[Task instructions] Look through the material below and copy exactly the lines from the line with "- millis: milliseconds" to the line with "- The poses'", those two lines included.
-- Opening Marker --
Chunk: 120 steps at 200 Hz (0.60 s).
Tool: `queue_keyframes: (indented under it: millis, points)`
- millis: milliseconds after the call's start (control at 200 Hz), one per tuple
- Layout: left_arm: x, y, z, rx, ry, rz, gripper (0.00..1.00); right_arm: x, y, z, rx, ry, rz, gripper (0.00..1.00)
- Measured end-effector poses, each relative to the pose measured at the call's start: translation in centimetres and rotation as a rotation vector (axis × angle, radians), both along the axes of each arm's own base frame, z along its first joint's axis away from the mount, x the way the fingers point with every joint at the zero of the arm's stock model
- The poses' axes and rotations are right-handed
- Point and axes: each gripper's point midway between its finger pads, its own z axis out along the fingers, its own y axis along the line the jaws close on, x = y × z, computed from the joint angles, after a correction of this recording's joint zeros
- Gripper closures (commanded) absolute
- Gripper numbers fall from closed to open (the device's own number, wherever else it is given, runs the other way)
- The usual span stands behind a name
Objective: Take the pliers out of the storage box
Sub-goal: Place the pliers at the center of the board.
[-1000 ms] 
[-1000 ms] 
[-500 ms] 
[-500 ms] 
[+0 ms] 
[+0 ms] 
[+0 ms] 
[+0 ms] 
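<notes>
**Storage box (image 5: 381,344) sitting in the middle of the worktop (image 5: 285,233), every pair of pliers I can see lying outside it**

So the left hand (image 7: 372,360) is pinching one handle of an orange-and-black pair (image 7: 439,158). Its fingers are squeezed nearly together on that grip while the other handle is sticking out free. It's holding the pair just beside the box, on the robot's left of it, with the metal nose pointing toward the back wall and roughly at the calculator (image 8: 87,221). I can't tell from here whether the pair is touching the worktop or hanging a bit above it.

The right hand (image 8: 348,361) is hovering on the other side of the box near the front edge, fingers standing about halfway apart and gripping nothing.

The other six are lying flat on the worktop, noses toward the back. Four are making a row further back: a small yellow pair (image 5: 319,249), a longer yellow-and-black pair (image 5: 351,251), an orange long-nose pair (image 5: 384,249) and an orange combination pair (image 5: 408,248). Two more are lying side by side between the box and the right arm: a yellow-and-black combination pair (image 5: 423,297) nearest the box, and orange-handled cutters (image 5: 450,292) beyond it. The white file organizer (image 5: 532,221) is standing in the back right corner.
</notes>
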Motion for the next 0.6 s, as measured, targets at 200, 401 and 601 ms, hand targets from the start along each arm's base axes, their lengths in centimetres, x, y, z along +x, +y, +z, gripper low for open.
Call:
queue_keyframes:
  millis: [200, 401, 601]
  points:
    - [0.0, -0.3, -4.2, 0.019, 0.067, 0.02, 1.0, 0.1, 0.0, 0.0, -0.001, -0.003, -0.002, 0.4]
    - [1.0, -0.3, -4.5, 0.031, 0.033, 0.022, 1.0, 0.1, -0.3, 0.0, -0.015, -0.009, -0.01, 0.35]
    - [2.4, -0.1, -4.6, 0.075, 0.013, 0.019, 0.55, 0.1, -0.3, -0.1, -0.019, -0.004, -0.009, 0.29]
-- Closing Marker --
[Solution for this exercise]
- millis: milliseconds after the call's start (control at 200 Hz), one per tuple
- Layout: left_arm: x, y, z, rx, ry, rz, gripper (0.00..1.00); right_arm: x, y, z, rx, ry, rz, gripper (0.00..1.00)
- Measured end-effector poses, each relative to the pose measured at the call's start: translation in centimetres and rotation as a rotation vector (axis × angle, radians), both along the axes of each arm's own base frame, z along its first joint's axis away from the mount, x the way the fingers point with every joint at the zero of the arm's stock model
- The poses' axes and rotations are right-handed

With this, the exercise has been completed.